Playing Around with SUSA
by Matt Stoller, Fri Nov 24, 2006 at 07:55:48 PM EST
So I've been playing around with the SUSA tracking polls for each Senator. It's a fun gauge, though kind of kooky. I don't notice any clear patterns with the 2006 elections. While Santorum and Burns were both loathed by their voters, only Santorum was blown out. Burns, with disapprovals in the 60s, nearly managed to eke out a victory. Talent was pretty well-liked until the end, when his disapprovals went up into the 50s and his approval crashed into the high 30s/low 40s. Even so, he nearly won. Mike DeWine by contrast had lukewarm approval ratings until September, when he became quite unpopular. He was blown out. Both George Allen and Lincoln Chafee stayed reasonably popular the whole time, except for a brief drop in late October (oops), and then bounced back. Chafee lost badly, Allen lost in a squeaker.

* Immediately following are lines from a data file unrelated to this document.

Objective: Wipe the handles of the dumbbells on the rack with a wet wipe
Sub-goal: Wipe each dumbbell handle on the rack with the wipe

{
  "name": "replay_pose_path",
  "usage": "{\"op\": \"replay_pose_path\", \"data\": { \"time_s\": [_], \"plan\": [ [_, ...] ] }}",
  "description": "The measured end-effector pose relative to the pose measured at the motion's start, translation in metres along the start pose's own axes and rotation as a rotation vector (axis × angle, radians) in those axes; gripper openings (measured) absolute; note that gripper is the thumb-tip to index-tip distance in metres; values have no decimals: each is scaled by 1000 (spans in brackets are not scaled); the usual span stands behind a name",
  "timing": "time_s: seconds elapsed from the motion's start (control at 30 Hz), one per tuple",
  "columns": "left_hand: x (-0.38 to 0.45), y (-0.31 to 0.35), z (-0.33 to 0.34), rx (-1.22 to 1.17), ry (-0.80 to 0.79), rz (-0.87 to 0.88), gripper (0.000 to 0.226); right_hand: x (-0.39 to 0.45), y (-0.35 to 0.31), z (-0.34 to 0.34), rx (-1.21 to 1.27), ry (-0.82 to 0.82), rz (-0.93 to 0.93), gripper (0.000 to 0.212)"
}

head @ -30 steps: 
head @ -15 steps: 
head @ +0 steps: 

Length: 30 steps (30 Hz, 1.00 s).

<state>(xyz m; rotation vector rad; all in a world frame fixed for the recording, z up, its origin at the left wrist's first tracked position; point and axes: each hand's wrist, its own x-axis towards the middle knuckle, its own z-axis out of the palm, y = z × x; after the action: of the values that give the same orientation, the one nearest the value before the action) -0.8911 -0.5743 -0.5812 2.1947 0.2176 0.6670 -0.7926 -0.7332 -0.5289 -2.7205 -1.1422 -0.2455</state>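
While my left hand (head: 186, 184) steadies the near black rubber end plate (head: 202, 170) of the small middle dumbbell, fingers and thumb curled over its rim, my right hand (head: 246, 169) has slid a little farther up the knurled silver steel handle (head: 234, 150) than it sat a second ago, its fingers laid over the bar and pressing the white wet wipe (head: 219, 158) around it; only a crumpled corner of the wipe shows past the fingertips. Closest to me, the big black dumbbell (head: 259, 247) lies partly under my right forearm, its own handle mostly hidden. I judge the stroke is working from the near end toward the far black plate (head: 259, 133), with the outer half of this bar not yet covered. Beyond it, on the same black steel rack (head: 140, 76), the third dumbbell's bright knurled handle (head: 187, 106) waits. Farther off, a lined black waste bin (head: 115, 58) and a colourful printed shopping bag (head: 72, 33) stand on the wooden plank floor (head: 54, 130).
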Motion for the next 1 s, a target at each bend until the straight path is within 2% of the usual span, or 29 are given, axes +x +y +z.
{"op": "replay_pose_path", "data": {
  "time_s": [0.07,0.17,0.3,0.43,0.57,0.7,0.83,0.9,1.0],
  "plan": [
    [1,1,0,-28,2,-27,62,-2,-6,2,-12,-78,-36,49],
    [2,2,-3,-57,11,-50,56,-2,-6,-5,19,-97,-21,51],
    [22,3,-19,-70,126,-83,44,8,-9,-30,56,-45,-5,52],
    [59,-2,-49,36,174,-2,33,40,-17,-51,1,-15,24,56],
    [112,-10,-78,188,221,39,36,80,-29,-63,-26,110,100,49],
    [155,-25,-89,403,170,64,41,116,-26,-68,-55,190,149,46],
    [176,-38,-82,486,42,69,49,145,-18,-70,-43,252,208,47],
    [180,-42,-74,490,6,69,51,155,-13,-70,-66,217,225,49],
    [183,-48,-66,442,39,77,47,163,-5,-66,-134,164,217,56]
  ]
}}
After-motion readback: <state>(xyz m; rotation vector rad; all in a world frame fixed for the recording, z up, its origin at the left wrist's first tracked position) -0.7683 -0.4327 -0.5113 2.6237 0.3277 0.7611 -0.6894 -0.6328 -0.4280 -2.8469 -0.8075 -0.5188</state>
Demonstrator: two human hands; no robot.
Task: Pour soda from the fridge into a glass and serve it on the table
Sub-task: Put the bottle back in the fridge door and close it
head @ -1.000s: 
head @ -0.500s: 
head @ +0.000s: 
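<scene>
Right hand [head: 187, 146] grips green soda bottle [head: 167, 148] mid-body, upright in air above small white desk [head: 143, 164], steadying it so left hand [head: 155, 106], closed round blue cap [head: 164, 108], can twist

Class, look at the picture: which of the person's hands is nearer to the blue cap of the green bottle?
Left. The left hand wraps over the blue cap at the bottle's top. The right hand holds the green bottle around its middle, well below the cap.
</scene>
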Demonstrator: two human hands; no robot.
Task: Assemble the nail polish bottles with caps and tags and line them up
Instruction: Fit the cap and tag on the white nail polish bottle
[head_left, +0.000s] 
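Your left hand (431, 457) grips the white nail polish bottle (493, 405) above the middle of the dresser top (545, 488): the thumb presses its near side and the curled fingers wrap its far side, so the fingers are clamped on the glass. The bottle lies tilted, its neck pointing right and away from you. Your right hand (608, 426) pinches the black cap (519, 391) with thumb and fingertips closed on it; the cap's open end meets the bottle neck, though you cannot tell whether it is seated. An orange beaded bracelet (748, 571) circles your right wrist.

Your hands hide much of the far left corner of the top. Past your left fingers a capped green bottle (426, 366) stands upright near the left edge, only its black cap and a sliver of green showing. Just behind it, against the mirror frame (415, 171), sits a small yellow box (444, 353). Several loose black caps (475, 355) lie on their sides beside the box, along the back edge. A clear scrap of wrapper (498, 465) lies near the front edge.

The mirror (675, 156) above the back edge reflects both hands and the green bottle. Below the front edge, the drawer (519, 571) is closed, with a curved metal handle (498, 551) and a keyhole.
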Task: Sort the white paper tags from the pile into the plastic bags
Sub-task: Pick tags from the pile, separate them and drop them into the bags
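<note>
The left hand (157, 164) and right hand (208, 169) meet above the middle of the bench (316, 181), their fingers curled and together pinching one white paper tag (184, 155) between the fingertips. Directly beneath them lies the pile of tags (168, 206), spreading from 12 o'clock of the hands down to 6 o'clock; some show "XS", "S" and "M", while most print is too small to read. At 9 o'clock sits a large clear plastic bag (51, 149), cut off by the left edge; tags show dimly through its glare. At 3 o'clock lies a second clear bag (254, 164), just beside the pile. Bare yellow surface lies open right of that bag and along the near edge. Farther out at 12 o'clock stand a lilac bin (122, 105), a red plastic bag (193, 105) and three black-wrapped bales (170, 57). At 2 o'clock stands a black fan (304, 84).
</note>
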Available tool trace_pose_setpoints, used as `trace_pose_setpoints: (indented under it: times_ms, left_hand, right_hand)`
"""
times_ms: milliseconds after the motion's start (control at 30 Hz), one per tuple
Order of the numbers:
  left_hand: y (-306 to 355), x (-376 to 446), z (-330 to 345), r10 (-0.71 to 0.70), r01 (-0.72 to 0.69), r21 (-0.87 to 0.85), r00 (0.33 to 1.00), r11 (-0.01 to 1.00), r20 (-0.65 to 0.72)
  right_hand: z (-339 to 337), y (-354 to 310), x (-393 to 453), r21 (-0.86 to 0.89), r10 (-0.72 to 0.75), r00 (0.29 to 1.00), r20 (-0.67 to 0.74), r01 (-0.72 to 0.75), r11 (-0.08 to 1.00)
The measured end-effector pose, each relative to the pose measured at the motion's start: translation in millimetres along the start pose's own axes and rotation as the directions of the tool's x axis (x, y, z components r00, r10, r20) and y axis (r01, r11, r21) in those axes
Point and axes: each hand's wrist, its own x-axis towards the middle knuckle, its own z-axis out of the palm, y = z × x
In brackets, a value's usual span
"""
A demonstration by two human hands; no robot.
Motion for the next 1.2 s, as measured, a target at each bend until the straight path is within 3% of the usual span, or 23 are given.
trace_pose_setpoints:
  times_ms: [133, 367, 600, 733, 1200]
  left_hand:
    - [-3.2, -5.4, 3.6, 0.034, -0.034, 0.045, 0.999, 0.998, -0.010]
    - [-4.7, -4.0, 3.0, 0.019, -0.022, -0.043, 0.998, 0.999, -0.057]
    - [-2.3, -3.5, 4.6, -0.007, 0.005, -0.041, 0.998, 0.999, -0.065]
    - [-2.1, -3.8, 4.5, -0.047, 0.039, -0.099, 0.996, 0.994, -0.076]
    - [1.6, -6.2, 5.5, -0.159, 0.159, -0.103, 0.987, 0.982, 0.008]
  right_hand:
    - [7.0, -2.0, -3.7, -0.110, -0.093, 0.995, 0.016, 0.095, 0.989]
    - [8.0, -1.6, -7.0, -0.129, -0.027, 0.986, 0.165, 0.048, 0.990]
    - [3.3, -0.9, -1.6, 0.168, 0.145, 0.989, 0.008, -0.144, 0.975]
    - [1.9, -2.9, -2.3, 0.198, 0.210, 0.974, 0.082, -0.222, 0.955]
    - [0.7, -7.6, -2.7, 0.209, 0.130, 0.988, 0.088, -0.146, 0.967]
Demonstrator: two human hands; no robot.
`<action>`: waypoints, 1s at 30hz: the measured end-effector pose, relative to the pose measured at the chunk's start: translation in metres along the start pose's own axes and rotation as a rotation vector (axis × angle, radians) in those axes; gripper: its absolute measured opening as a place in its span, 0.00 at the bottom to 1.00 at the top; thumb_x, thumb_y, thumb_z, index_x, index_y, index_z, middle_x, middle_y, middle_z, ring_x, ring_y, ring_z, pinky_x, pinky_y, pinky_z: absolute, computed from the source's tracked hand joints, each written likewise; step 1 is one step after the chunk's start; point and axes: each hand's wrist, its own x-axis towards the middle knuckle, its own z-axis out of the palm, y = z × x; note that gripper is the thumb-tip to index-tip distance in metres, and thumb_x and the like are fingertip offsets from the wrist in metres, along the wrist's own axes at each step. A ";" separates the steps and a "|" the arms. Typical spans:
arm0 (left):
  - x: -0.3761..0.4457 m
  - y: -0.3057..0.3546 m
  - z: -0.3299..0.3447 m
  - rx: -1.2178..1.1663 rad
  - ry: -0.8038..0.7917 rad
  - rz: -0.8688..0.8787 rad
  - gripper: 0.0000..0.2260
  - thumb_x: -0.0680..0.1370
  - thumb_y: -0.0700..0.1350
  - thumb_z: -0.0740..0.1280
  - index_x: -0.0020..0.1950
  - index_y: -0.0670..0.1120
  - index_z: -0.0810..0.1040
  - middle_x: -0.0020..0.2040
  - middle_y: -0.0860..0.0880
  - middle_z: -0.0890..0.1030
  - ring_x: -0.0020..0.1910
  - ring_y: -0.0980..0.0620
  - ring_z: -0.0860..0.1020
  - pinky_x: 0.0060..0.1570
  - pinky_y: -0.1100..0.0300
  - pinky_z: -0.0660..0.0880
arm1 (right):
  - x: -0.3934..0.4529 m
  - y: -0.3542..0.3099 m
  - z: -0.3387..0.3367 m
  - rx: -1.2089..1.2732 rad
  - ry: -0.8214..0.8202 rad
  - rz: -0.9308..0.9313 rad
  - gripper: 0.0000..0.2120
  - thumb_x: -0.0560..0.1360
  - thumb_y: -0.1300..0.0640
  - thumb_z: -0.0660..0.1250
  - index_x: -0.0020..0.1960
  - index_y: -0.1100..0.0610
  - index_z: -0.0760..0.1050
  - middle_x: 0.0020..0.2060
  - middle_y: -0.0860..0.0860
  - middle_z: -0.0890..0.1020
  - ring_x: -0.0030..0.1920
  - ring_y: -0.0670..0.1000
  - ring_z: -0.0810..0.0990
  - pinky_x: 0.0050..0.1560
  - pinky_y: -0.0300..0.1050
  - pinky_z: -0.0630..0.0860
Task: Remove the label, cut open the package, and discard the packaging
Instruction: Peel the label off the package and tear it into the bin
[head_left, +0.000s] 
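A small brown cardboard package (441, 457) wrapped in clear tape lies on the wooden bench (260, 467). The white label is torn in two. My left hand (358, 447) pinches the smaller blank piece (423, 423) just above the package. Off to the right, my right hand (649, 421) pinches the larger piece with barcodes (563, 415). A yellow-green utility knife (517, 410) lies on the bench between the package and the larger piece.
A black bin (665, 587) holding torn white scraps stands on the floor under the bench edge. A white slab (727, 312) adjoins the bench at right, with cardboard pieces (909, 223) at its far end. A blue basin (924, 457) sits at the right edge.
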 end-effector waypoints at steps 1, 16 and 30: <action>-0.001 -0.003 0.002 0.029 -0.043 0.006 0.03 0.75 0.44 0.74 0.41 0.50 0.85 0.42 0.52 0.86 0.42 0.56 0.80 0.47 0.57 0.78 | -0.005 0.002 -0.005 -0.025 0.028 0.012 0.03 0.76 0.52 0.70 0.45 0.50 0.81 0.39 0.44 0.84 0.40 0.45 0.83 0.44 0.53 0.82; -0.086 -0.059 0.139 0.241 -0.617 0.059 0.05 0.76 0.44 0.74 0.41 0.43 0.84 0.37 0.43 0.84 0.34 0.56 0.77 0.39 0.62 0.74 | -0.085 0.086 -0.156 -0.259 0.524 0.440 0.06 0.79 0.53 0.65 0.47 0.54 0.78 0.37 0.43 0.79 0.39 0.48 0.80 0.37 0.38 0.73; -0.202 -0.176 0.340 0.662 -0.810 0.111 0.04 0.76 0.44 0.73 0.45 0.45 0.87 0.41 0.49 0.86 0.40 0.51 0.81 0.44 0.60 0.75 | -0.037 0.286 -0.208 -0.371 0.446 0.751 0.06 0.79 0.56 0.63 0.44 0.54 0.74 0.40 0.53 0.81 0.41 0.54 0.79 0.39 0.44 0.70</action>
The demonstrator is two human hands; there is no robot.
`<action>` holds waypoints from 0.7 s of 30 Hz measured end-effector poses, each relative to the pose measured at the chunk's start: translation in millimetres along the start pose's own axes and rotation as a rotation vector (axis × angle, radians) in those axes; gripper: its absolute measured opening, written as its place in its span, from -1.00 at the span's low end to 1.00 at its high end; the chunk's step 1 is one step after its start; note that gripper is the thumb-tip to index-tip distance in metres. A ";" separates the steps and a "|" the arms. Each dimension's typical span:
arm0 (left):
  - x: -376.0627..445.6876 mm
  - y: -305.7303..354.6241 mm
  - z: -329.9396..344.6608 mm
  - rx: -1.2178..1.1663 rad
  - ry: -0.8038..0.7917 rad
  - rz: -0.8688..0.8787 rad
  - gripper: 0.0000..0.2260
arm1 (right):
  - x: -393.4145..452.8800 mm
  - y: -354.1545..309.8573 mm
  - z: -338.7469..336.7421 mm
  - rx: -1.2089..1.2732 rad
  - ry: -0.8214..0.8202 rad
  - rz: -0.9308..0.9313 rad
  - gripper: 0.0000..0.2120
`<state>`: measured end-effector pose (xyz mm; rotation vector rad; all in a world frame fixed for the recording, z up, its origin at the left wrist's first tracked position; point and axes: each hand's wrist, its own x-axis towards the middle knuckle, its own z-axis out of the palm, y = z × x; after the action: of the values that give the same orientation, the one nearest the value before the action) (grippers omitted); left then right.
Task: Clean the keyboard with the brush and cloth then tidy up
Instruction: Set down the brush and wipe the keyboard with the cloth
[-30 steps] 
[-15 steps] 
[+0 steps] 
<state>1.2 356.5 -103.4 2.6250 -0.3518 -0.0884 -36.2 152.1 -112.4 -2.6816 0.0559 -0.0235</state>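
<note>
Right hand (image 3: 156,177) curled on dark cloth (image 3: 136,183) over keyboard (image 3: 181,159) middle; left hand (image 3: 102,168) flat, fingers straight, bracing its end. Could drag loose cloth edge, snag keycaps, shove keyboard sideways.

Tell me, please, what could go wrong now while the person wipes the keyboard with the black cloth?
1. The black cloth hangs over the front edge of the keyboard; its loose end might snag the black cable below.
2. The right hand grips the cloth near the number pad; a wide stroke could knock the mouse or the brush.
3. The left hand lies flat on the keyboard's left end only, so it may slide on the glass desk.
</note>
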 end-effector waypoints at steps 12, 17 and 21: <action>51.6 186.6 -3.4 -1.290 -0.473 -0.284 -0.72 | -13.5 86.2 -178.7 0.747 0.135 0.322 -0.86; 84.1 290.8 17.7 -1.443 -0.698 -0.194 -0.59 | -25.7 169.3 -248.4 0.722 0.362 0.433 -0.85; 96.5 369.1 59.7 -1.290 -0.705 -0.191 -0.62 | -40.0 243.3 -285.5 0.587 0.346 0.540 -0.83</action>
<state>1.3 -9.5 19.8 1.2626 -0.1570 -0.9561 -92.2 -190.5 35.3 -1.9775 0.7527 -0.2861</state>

In terms of winners, Democrats didn't have any trouble holding on. Bill Nelson and Bob Menendez exhibited the same pattern of relatively high and stable unfavorable as Talent and DeWine, but without the electoral consequences. Jon Kyl's fav/unfav chart looks worse than George Allen's, but he had no trouble handling Pederson. Maria Cantwell had pretty high unfaves, but she had no problem staying easily aloft. Joe Lieberman was the most popular Senator who had a reelection campaign of any note, with a consistently high approval in the low 60s and low disapproval in the high 20s until the spring primary campaign. He dripped down until November, and could have been beaten, but his position in the electorate was a very strong one. It wasn't as strong as Robert Byrd, but it was strong nonetheless.
I don't have any interesting conclusions here. It looks to me like favorable/unfavorable ratings can give you a very loose sense of whether someone might be vulnerable, though I really have no clear idea of whether that's true and tend to be skeptical on the utility of this poll as a predictive tool of anything but trends. In 2006, if you were above 60 in favorables or below 30 in unfavorables a year out, you were in pretty good shape to be reelected. Otherwise it looks fairly unpredictable. You can be loathed as Burns was and nearly win reelection; you can be well-liked as Allen was and lose. You can be hated like Menendez and stomp all over your opponent, disliked like Kyl and win, only kind of sort of appreciated like Cantwell and crush your opponent, or held in neutral esteem like DeWine and be destroyed. It all depends on the state, the opponent, the dynamics of the environment, and the tenor of the campaign. Since we don't know the opponent, the environment, or the tenor of the campaign, it's way too early to know what to expect in 2008.
My recommendations are pretty obvious. If you're facing someone like Lieberman with high approvals and low disapprovals, start early. He bled a lot but not enough. If you're facing someone with disapprovals in the 40s, good for you. Unless it's New Jersey and you're a Republican, in which case you should give up now and save yourself a whole lot of trouble. Then again, even these recommendations are probably kind of dumb, since some states like the Dakotas tend to have Senators with very high approval ratings, but it's possible to 'like' a Senator and vote against him/her. Midwesterners like everything.
When I'm looking at a race, I assume that partisans will come home to roost, which usually bumps a challenger's numbers up substantially. And then I try to understand the main issues in a state, and give a structural advantage to the dominant party candidate (red candidates get extra points in red states, and vice versa), and throw in demographic changes (Northern Virginia, for instance). This year it was obviously a nationalized election, so the main issues in every state were the same - Iraq and Bush. In 2008 we could see a nationalized election yet again, much as 1978 and 1980 were both nationalized around reactionary themes. We could get our Reagan, though I doubt it very strongly. Hillary Clinton is not it; she had no coattails this cycle. This leaves Obama and Edwards, but neither one has a coherent sense of how to ask for sacrifice, so I imagine both will be easily steamrolled in either the primary or general. I suppose the Republican candidate could nationalize the election - McCain has that potential. Or maybe we'll get another 2000, another limp set of candidates and a Senate map of localized campaigns.
Who knows? I don't. I imgagine we have to concede that Iraq is not going away, and that candidates will have to take positions on the investigations that are obviously coming, as well as policy changes on torture, wiretapping, taxes, corporate profits, and war profiteering. If those work well in your state, then start up your engines.